In America, Baptists were the smallest and poorest of the major denominations in 1776, but within a century had become the 2nd largest denomination although most of our churches were poorer than the denominational churches we outgrew. Autonomy meant self-supporting, self-governing, and self-reproducing churches. Early Baptist missionaries like William Carey and Adoniram Judson followed this model overseas because it was central to their ecclesiology. However, by the mid-1800s other mostly non-Baptist missionaries were planting churches around the world that were mostly supported by the government or denomination back home. This often looked impressive in the early stages as outside funding constructed church buildings and paid local staff. Within a few decades, however, it became obvious that what was considered short-term assistance had destroyed local initiative, raised entitlement, and prevented reproduction. 100 years later missionaries were still trying to heal the damage this did to the churches, but mostly failed because dependence was part of their DNA.
I remind you of this background because a multitude of SBC churches use money unwisely in missions. They pay pastors, send money for support, construct church buildings, hire pastors to now run an orphanage, etc. I am assuming many do not want to be the patron that overseas believers look to for the purpose of meeting all their needs, but that is what they are doing. However, not only is their use of money counter-productive to their own mission efforts, it often undermines mission investment in the past.
Our relative wealth in comparison to the majority of people in the world often leads to tragic consequences. Our materialistic assumption is that those people need our help, as if we are more wise and holy. Those churches need to be more like us! In reality, people who live on $5 a day have knowledge and skills we have never dreamed of.
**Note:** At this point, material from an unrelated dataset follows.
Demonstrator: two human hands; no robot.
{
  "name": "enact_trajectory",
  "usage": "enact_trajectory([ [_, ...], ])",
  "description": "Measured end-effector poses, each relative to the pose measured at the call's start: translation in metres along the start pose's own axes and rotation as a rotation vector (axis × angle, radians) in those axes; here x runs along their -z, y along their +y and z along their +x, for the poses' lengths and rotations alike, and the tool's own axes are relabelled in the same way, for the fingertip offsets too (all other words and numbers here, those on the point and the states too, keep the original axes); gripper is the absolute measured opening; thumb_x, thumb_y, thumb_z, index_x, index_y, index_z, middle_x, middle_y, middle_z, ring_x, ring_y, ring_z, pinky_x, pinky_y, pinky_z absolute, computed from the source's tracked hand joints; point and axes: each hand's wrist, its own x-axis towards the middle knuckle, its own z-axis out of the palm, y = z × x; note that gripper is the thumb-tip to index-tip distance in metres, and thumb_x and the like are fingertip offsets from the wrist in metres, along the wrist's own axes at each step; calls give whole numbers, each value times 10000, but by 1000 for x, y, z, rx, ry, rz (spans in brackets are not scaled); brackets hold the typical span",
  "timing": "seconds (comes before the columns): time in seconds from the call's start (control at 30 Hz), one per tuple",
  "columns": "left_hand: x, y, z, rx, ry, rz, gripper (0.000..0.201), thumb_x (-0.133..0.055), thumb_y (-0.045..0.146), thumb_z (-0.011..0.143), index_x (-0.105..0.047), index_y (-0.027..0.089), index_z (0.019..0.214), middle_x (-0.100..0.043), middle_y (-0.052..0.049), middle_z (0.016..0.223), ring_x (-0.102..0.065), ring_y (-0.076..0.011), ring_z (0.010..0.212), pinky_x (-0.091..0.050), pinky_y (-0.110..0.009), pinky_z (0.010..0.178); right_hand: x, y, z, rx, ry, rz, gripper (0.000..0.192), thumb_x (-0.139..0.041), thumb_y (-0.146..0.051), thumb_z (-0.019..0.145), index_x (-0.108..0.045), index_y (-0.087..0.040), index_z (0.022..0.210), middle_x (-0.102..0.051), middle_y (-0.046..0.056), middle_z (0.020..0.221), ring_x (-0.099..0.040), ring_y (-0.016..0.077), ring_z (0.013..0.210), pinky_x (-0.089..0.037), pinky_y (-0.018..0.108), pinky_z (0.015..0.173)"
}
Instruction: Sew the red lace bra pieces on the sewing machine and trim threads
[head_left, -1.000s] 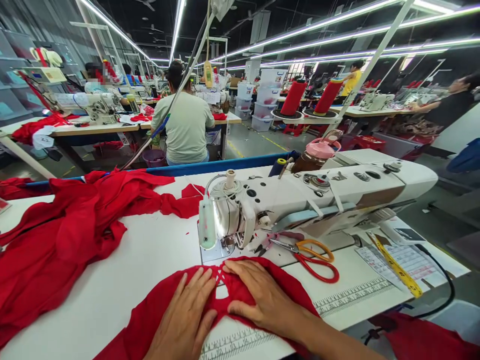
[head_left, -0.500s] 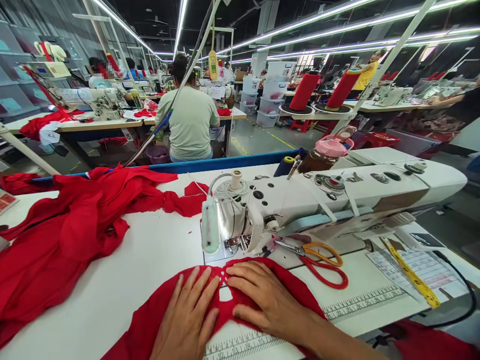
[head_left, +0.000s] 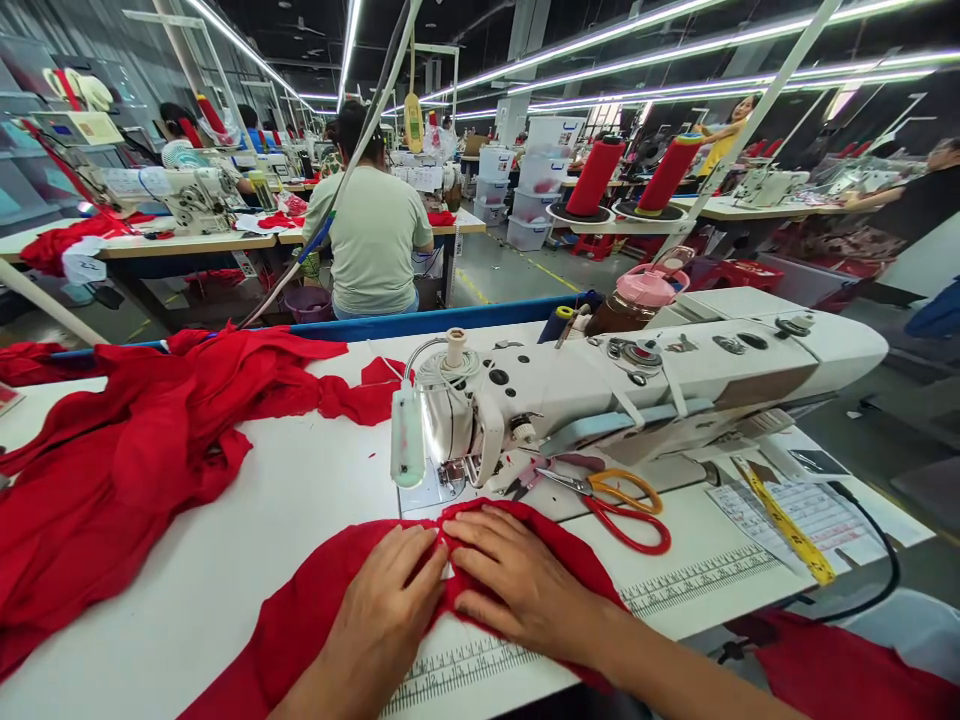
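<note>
Below needle, red fabric [head_left: 315, 610] long axis left-right, both hands [head_left: 390, 610] [head_left: 517, 585] flat.

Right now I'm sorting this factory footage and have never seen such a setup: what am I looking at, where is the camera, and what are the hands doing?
The camera sits on a worker's head, looking forward and down, so the two bare hands at the bottom are that person's own. The left hand and right hand lie flat on a piece of red fabric, fingertips close together, pressing it to the white table; neither grips anything. Just beyond is a white sewing machine, its needle end near the cloth. Beside it lie scissors with orange and red handles and a yellow measuring tape. A heap of red cloth lies to the left. Two red thread cones stand behind. Another person sits with their back to us at the next table.
</note>
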Motion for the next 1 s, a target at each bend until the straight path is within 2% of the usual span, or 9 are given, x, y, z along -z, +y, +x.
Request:
enact_trajectory([
  [0.1,-8,-2,-8,-12,-25,48,389,-449,125,992,-561,186,1359,-637,-125,1341,-604,-291,1234,-507,-567,1050,2,1,-1,16,-1,-31,279,-567,-365,1003,-640,-196,1214,-597,87,1402,-507,259,1320,-375,478,1156],
  [0.2,-3,-1,-10,35,-64,10,395,-474,184,1003,-523,228,1393,-623,-105,1362,-602,-292,1242,-510,-592,1041,4,1,-3,24,19,-49,273,-572,-369,999,-646,-200,1200,-616,92,1369,-526,261,1295,-404,471,1129],
  [0.27,5,0,-4,82,-69,-56,354,-477,220,1015,-528,240,1365,-644,-88,1323,-620,-274,1211,-529,-571,1029,4,1,-4,28,27,-56,266,-567,-364,1001,-646,-204,1198,-621,92,1359,-528,257,1287,-409,463,1121],
  [0.33,13,2,5,132,-23,-132,297,-457,217,1026,-545,222,1310,-670,-90,1249,-642,-247,1156,-566,-503,995,4,0,-4,32,36,-64,250,-560,-361,1002,-649,-206,1177,-620,91,1358,-527,256,1283,-409,461,1114],
  [0.43,13,2,13,116,23,-189,267,-422,153,1024,-571,187,1243,-666,-111,1216,-642,-223,1132,-586,-408,963,5,-1,-3,27,32,-67,253,-565,-363,994,-645,-202,1172,-623,96,1341,-521,260,1281,-404,463,1110],
  [0.53,3,0,6,4,-2,-86,309,-431,126,1007,-569,163,1281,-647,-134,1262,-625,-256,1176,-544,-489,1023,7,-1,-5,12,-2,-59,285,-566,-369,991,-624,-223,1228,-601,84,1370,-499,258,1299,-377,477,1126],
  [0.63,-5,-3,-6,-25,-6,50,365,-447,133,996,-549,169,1345,-632,-142,1312,-601,-297,1231,-496,-591,1048,10,0,-9,12,-34,-41,286,-551,-385,1003,-620,-255,1248,-563,64,1429,-477,252,1326,-357,487,1139],
  [0.83,-3,2,-6,17,-65,125,427,-470,186,997,-517,217,1420,-652,-111,1301,-623,-276,1200,-527,-542,1018,13,0,-11,17,-26,-27,374,-596,-369,973,-591,-215,1313,-591,100,1396,-489,263,1320,-372,480,1132],
  [1.0,-1,5,-5,26,-47,215,461,-482,193,982,-517,246,1438,-645,-108,1322,-617,-278,1204,-501,-561,1031,14,0,-13,9,-32,-39,344,-586,-370,981,-613,-223,1291,-589,80,1416,-485,271,1331,-389,495,1118],
])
But our attitudes and money usually undermine their faith in a God who provides all their needs, raises materialistic expectations (because we act as if life does consist in the abundance of our possessions), and destroys the dignity of a believing community that once gladly sacrificed to serve their Lord. How many mission trips from America go to learn from a poorer and less educated church overseas about their sacrifice, courage, and transformation? When we encounter those things among our brothers and sisters in another place, we rarely come back to follow their example in our church and then we undermine who they are by handing out money.
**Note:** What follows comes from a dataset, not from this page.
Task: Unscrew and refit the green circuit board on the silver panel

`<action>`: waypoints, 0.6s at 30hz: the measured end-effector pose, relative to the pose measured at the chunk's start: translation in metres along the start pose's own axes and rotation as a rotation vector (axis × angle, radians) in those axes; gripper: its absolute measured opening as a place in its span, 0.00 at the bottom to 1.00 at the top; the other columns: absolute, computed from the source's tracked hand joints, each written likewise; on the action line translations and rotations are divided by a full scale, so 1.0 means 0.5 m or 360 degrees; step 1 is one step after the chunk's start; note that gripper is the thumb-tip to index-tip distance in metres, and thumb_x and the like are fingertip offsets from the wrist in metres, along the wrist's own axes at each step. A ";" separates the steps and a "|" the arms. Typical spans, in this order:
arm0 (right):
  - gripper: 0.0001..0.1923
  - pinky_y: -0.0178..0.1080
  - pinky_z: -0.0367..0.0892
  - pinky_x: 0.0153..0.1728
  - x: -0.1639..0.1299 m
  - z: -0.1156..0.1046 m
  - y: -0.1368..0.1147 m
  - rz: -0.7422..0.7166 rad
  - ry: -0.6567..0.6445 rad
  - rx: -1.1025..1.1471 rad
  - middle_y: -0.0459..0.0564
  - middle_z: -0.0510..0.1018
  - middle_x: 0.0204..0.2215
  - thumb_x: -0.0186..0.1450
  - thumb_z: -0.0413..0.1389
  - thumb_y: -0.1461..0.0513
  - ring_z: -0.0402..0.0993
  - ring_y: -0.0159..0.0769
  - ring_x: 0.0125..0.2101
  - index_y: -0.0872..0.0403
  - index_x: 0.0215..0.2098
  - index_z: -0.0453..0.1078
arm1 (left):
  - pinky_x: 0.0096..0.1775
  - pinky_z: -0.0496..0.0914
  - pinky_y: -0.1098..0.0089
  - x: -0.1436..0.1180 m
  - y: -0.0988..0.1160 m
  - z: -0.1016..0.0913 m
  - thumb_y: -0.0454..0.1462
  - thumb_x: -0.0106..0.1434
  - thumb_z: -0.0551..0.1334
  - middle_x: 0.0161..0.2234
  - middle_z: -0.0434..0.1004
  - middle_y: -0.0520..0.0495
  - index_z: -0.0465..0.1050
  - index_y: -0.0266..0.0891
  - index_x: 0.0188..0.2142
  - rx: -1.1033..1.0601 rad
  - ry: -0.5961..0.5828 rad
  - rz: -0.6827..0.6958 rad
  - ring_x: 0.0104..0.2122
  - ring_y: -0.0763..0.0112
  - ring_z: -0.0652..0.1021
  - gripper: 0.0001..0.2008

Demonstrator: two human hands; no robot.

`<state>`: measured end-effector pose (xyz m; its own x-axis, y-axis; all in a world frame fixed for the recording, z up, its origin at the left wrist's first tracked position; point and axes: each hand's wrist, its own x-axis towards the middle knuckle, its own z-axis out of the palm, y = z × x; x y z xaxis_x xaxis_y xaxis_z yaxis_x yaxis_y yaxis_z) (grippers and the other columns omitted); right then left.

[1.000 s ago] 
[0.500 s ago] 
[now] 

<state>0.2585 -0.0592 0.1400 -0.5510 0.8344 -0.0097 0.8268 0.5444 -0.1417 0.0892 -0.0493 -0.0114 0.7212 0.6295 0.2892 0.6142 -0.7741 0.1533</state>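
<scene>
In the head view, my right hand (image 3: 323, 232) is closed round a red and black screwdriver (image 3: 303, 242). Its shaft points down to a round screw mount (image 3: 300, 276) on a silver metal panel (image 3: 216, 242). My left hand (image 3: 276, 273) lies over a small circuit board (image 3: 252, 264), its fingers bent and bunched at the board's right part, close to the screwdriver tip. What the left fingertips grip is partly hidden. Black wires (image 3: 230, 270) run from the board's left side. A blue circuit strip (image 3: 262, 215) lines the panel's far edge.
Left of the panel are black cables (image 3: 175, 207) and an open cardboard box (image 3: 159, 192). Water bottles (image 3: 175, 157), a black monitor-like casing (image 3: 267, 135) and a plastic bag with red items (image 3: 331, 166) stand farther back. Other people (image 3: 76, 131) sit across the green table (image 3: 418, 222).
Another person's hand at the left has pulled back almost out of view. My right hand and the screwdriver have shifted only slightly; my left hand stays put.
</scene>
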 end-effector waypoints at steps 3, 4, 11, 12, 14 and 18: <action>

Everything we do in missions should be for the purpose of planting New Testament churches that are self-supporting, self-governing, and self-propagating. Those churches can not only thrive in Christ, they can reproduce infinitely. Most of the greatest growth among churches around the world today are in poor churches, not wealthy ones like us. Helping in ways that do not actually harm them requires wisdom, patience, and relationship that empowers them rather than creating dependency and infertility. The love of money is the root of all kinds of evil, even in international missions.
Don Dent is an Emeritus IMB missionary and Senior Professor of Missions at Gateway Seminary. He studied at Mississippi College, GGBTS with Baker James Cauthen, and Malaysia Baptist Theo. Seminary where he earned the Doctor of Missiology with Mark Terry. His daughter, Chesed, and son, Rob, both work to extend missions to the nations. He is the author of The Ongoing Role of Apostles in Missions and the recently published Finding Direction to Redeem the Nations. Don loves reading non-fiction, hunting, and since moving in 2023 to MS from CA is looking for an alternative to kayak shark fishing in the Pacific.